● **DIRECTIONS**: Please copy, character for character, each line from the beginning of the listing to the line containing "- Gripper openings", including both.

● **AVAILABLE DATA**:
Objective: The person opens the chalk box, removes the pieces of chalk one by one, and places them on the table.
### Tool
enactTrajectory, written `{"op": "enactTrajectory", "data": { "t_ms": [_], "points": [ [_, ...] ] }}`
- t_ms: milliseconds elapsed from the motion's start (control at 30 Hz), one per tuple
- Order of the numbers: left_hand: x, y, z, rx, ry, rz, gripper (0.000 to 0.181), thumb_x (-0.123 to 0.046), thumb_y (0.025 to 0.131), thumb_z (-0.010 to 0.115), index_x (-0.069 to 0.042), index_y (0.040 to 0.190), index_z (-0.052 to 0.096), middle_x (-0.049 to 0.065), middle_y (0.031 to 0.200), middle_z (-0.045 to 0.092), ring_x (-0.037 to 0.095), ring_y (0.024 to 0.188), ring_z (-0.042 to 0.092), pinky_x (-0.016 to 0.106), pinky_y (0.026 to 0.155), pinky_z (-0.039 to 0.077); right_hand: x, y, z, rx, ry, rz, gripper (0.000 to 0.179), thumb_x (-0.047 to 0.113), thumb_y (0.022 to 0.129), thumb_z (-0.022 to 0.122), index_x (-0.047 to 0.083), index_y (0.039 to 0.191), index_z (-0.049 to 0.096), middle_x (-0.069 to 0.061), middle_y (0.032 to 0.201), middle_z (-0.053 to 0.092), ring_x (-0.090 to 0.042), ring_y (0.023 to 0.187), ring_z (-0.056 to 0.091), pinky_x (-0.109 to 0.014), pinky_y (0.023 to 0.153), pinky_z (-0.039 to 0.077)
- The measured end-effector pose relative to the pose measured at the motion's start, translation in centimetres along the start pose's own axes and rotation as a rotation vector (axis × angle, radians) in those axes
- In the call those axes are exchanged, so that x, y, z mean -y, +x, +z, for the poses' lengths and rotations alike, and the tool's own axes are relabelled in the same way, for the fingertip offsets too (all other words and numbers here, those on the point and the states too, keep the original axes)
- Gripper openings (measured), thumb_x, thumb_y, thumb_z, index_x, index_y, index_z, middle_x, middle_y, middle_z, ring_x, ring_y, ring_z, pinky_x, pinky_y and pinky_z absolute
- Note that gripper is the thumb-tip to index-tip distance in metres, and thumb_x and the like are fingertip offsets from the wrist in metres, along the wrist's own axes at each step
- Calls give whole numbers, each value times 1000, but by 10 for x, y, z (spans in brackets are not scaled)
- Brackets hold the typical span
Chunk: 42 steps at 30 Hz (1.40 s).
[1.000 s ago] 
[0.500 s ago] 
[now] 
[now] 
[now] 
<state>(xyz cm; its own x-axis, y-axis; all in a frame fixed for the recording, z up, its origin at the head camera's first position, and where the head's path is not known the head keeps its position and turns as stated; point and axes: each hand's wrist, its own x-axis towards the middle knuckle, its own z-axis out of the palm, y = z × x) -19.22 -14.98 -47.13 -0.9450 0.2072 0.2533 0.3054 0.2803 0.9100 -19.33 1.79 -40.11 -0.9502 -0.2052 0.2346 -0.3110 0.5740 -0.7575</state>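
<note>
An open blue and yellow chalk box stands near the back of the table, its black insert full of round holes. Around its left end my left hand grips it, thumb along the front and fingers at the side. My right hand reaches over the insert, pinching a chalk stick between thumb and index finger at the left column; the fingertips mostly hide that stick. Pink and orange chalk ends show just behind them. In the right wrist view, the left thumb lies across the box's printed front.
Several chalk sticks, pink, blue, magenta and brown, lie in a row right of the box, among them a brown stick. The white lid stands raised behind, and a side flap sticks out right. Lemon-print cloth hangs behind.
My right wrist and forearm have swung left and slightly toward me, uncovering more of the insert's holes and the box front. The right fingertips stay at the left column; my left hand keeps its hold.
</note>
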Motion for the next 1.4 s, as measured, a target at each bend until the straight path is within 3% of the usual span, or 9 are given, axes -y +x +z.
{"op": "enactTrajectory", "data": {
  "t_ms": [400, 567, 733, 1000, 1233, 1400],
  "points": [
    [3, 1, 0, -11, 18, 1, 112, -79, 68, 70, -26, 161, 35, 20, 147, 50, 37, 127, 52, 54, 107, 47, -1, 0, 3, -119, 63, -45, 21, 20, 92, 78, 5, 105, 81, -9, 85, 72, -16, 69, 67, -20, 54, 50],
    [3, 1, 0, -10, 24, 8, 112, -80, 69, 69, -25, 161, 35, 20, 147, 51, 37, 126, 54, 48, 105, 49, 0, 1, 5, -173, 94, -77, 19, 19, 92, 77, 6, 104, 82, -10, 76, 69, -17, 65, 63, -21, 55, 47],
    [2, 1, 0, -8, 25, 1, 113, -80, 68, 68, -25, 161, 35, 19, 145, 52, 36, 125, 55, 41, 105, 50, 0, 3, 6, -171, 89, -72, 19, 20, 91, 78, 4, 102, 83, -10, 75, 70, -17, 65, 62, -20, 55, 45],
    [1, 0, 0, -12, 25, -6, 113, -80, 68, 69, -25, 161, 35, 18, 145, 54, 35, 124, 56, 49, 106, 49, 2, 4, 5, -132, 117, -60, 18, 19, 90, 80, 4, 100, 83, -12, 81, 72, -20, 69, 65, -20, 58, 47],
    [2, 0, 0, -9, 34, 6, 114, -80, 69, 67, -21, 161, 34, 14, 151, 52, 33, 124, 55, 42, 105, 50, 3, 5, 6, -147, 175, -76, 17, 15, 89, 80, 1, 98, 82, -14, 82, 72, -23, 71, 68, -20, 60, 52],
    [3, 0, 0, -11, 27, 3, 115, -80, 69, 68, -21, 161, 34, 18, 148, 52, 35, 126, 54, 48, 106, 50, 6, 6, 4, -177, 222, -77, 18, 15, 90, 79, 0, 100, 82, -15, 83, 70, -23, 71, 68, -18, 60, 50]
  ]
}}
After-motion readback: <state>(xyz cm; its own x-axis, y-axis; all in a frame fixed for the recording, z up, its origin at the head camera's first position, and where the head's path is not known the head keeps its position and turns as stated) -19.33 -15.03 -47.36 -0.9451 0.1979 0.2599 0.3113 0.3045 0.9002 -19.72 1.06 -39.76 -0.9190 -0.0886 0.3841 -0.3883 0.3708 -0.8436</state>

● **RESULT FOR THIS TASK**:
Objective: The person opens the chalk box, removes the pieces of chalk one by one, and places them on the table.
### Tool
enactTrajectory, written `{"op": "enactTrajectory", "data": { "t_ms": [_], "points": [ [_, ...] ] }}`
- t_ms: milliseconds elapsed from the motion's start (control at 30 Hz), one per tuple
- Order of the numbers: left_hand: x, y, z, rx, ry, rz, gripper (0.000 to 0.181), thumb_x (-0.123 to 0.046), thumb_y (0.025 to 0.131), thumb_z (-0.010 to 0.115), index_x (-0.069 to 0.042), index_y (0.040 to 0.190), index_z (-0.052 to 0.096), middle_x (-0.049 to 0.065), middle_y (0.031 to 0.200), middle_z (-0.045 to 0.092), ring_x (-0.037 to 0.095), ring_y (0.024 to 0.188), ring_z (-0.042 to 0.092), pinky_x (-0.016 to 0.106), pinky_y (0.026 to 0.155), pinky_z (-0.039 to 0.077); right_hand: x, y, z, rx, ry, rz, gripper (0.000 to 0.179), thumb_x (-0.047 to 0.113), thumb_y (0.022 to 0.129), thumb_z (-0.022 to 0.122), index_x (-0.047 to 0.083), index_y (0.039 to 0.191), index_z (-0.049 to 0.096), middle_x (-0.069 to 0.061), middle_y (0.032 to 0.201), middle_z (-0.053 to 0.092), ring_x (-0.090 to 0.042), ring_y (0.023 to 0.187), ring_z (-0.056 to 0.091), pinky_x (-0.109 to 0.014), pinky_y (0.023 to 0.153), pinky_z (-0.039 to 0.077)
- The measured end-effector pose relative to the pose measured at the motion's start, translation in centimetres along the start pose's own axes and rotation as a rotation vector (axis × angle, radians) in those axes
- In the call those axes are exchanged, so that x, y, z mean -y, +x, +z, for the poses' lengths and rotations alike, and the tool's own axes are relabelled in the same way, for the fingertip offsets too (all other words and numbers here, those on the point and the states too, keep the original axes)
- Gripper openings (measured), thumb_x, thumb_y, thumb_z, index_x, index_y, index_z, middle_x, middle_y, middle_z, ring_x, ring_y, ring_z, pinky_x, pinky_y and pinky_z absolute

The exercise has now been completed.